Statoil then compared a floating unit offshore with a subsea-to-shore system. “Both were technically feasible,” Eliassen says, “So we looked at concept differentiators to see if there was anything with a floating unit that would give us a higher recovery factor, better economy, less risk, etc., and we really didn’t find anything that would pay for the extra cost of the floating production unit. So, due to the lower capex, opex and lack of differentiators, we ended up with a subsea-to-shore solution with the gas transported untreated to the LNG plant to shore.”
A subsea system
Statoil staff Geir Rune Hagatun and Nicholas Alan Maden on the Discoverer Americas offshore Tanzania.
Statoil looked at what it had done before on the Ormen Lange subsea-to-shore project offshore Norway. This created a concept with large manifolds, dual pipelines, dual services lines, dual umbilicals, “loads of redundancy.” This was seen to be too expensive and would require mobilization of heavy lift vessels to Tanzania, where there were no heavy lift vessels before. The firm then looked at its leaner Snohvit subsea to shore development, and took that concept further – making it event leaner.
“The concept is a daisy chain layout, with no manifolds, no large modules to be lifted, simple inline Ts on the flowlines to connect each well, too,” Eliassen says. “It allows us to spread the Xmas trees around on the seabed so we have an easier well path and lower drilling costs. All of this made the system a lot cheaper and we managed to cut something like 30% of the cost from the original system we had. Cutting cost on this project is very important. It’s a huge investment project.”
Statoil is now going into an equipment and technology selection phase. Eliassen is very clear that the company only wants already proven equipment and technologies as far as is feasibly possible. “We don’t want to go into any technology development programs or technology qualification programs that we don’t absolutely have to do,” he says. “We need to get together with industry and our partners – ExxonMobil has a lot of ultra-deepwater experience – to find out if there’s anything out there we can use copy and standardize. If there is, we will do it in Tanzania.”

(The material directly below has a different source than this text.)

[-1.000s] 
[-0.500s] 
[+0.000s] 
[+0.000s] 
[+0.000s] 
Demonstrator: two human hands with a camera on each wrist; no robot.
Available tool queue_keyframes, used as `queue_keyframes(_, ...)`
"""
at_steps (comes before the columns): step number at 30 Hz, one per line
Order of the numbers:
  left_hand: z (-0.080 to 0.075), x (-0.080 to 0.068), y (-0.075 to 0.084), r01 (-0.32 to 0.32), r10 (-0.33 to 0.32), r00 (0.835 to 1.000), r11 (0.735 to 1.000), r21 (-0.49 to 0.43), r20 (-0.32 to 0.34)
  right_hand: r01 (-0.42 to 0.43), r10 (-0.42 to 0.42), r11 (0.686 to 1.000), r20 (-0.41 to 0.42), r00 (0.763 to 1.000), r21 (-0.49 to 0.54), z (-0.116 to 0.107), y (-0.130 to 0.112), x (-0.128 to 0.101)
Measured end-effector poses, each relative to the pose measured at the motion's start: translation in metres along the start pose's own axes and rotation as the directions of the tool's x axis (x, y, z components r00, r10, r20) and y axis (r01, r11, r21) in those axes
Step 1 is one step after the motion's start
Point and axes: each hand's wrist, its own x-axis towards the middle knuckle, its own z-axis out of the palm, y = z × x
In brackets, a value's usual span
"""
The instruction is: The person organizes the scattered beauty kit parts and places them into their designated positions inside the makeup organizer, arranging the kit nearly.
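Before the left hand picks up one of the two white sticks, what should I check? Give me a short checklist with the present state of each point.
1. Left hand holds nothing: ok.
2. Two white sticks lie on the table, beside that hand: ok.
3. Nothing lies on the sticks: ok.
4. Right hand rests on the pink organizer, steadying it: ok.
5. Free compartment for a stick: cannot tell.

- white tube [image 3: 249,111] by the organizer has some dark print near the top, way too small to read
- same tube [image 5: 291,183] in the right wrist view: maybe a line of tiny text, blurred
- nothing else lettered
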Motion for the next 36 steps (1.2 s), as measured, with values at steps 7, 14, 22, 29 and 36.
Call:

Based on a request by Tanzanian authorities, the onshore processing terminal will be built under a partnership between the operators on Blocks 1, 2, 3 and 4, led by BG Group.
A memorandum of understanding between the government of Tanzania, the partners in Blocks 1, 3 and 4 and the partners in Block 2 was signed in April 2014. A contract for the LNG plant pre-FEED was awarded in August 2014. A joint integrated project team is working on the project in London working on the onshore project.
“We believe we’ve found a feasible and cost effective solution – subsea to shore into a common LNG plant,” Eliassen says. “There are still some challenges, notably on the seabed in 2500m water depth and we need to work together with the industry and our partners to come up with cost effective solutions for this development.”
Statoil’s Tanzania office, in Dar es Salaam, has about 50 people, mostly local with about 15-20 people Norwegians.